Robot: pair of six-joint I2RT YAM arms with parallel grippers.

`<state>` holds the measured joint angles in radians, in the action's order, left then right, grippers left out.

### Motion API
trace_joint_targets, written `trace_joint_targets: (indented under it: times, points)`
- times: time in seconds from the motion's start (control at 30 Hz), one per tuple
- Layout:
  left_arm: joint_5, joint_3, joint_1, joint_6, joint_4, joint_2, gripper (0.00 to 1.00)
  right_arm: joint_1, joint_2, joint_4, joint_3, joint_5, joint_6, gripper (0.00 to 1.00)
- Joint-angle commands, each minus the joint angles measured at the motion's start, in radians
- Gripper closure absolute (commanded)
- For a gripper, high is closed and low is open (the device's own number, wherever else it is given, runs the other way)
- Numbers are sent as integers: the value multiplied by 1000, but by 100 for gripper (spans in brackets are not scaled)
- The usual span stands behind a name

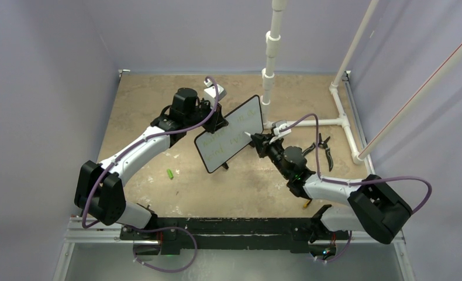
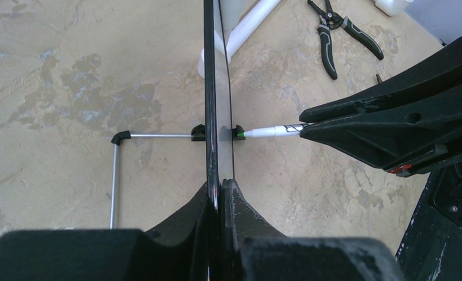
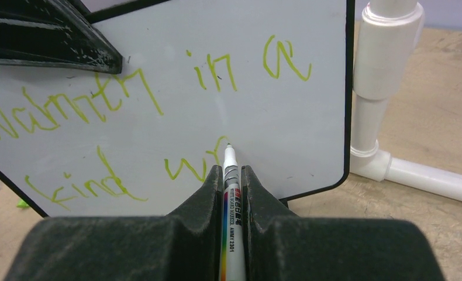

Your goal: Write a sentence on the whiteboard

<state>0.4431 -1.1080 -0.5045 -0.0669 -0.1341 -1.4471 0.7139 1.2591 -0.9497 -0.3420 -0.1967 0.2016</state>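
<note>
The whiteboard (image 1: pixel 228 133) stands tilted above the table, black-framed. My left gripper (image 1: pixel 217 120) is shut on its upper edge. In the left wrist view the whiteboard (image 2: pixel 211 88) shows edge-on, pinched between my left gripper's (image 2: pixel 220 182) fingers. The sentence (image 3: pixel 220 73) is green handwriting in two lines, reading about "Warmth in a" over "kind w". My right gripper (image 3: pixel 231 168) is shut on a white marker (image 3: pixel 231 199). The marker's tip touches the board just right of the last green stroke. The marker (image 2: pixel 272 131) meets the board's face from the right.
A small green cap (image 1: pixel 170 174) lies on the table left of the board. Black pliers (image 1: pixel 325 149) lie to the right. White PVC pipes (image 1: pixel 269 70) stand close behind the board's right end. A wire stand (image 2: pixel 116 170) juts from the board's back.
</note>
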Motion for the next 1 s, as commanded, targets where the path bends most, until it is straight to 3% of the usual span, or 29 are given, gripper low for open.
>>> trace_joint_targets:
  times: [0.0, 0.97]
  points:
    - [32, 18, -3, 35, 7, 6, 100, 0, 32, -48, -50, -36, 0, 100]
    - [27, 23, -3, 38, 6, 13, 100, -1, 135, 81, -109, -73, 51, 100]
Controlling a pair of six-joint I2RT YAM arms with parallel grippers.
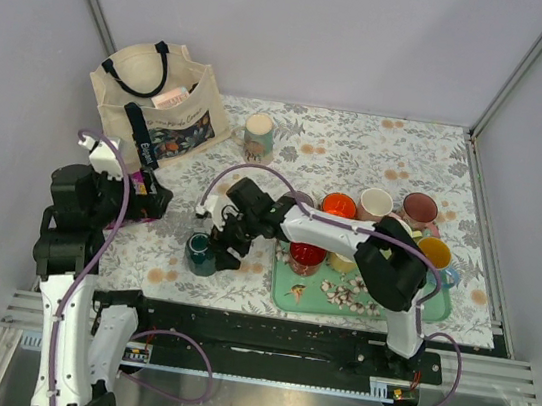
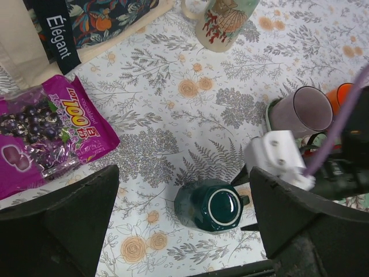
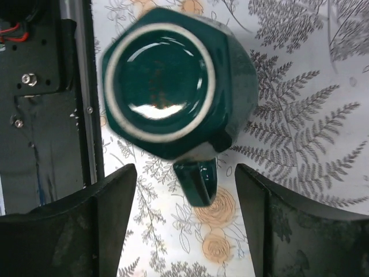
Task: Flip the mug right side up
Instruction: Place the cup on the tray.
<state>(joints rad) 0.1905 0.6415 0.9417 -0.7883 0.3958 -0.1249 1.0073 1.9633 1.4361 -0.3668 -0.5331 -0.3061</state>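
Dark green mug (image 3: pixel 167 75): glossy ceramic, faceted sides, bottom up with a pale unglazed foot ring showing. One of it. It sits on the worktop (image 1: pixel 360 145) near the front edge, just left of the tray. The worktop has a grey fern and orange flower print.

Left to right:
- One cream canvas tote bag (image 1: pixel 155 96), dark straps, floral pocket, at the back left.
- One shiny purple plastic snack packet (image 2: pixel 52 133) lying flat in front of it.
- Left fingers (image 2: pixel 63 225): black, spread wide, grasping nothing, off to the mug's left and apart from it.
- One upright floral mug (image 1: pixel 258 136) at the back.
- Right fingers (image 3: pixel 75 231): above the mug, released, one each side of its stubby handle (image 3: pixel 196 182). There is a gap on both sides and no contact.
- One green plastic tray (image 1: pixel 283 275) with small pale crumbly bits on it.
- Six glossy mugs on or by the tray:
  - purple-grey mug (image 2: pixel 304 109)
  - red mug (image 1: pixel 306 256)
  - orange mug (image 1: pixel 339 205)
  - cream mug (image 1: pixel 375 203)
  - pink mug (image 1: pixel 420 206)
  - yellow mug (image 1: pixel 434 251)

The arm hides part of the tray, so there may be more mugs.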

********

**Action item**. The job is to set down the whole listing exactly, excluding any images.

**Result of the exercise**.
Robot: pair of six-joint I2RT YAM arms with parallel grippers.

`<state>` holds the measured joint angles in radians, in the action's order, left then right, grippers left out.

### Motion API
trace_joint_targets, written `trace_joint_targets: (indented under it: times, points)`
- times: time in seconds from the motion's start (control at 30 Hz), one per tuple
- Layout:
  left_arm: joint_5, joint_3, joint_1, joint_6, joint_4, joint_2, gripper (0.00 to 1.00)
  right_arm: joint_1, joint_2, joint_4, joint_3, joint_5, joint_6, gripper (0.00 to 1.00)
- Joint-angle commands, each minus the joint angles measured at the motion's start, in radians
- Gripper closure absolute (commanded)
- For a gripper, high is closed and low is open (the device's own number, wherever else it is given, runs the other way)
- Numbers are sent as integers: the value multiplied by 1000, but by 100 for gripper (spans in brackets are not scaled)
- The usual span stands behind a name


Your goal: Write a sentence on the whiteboard

<state>0.4431 -1.1080 -0.5045 -0.0669 -0.1341 -1.4471 0.7139 1.2591 -0.9497 -0.3420 -0.1967 0.2016</state>
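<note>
The whiteboard (image 1: pixel 228 133) stands tilted above the table, black-framed. My left gripper (image 1: pixel 217 120) is shut on its upper edge. In the left wrist view the whiteboard (image 2: pixel 211 88) shows edge-on, pinched between my left gripper's (image 2: pixel 220 182) fingers. The sentence (image 3: pixel 220 73) is green handwriting in two lines, reading about "Warmth in a" over "kind w". My right gripper (image 3: pixel 231 168) is shut on a white marker (image 3: pixel 231 199). The marker's tip touches the board just right of the last green stroke. The marker (image 2: pixel 272 131) meets the board's face from the right.
A small green cap (image 1: pixel 170 174) lies on the table left of the board. Black pliers (image 1: pixel 325 149) lie to the right. White PVC pipes (image 1: pixel 269 70) stand close behind the board's right end. A wire stand (image 2: pixel 116 170) juts from the board's back.
</note>
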Motion for the next 1 s, as commanded, targets where the path bends most, until it is straight to 3% of the usual span, or 29 are given, gripper low for open.
>>> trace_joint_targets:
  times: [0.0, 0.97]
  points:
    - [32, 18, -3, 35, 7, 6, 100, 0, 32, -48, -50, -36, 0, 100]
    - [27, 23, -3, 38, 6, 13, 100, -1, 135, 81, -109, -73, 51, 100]
Controlling a pair of six-joint I2RT YAM arms with parallel grippers.
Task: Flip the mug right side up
Instruction: Place the cup on the tray.
<state>(joints rad) 0.1905 0.6415 0.9417 -0.7883 0.3958 -0.1249 1.0073 1.9633 1.4361 -0.3668 -0.5331 -0.3061</state>
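Dark green mug (image 3: pixel 167 75): glossy ceramic, faceted sides, bottom up with a pale unglazed foot ring showing. One of it. It sits on the worktop (image 1: pixel 360 145) near the front edge, just left of the tray. The worktop has a grey fern and orange flower print.

Left to right:
- One cream canvas tote bag (image 1: pixel 155 96), dark straps, floral pocket, at the back left.
- One shiny purple plastic snack packet (image 2: pixel 52 133) lying flat in front of it.
- Left fingers (image 2: pixel 63 225): black, spread wide, grasping nothing, off to the mug's left and apart from it.
- One upright floral mug (image 1: pixel 258 136) at the back.
- Right fingers (image 3: pixel 75 231): above the mug, released, one each side of its stubby handle (image 3: pixel 196 182). There is a gap on both sides and no contact.
- One green plastic tray (image 1: pixel 283 275) with small pale crumbly bits on it.
- Six glossy mugs on or by the tray:
  - purple-grey mug (image 2: pixel 304 109)
  - red mug (image 1: pixel 306 256)
  - orange mug (image 1: pixel 339 205)
  - cream mug (image 1: pixel 375 203)
  - pink mug (image 1: pixel 420 206)
  - yellow mug (image 1: pixel 434 251)

The arm hides part of the tray, so there may be more mugs.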

This exercise has now been finished.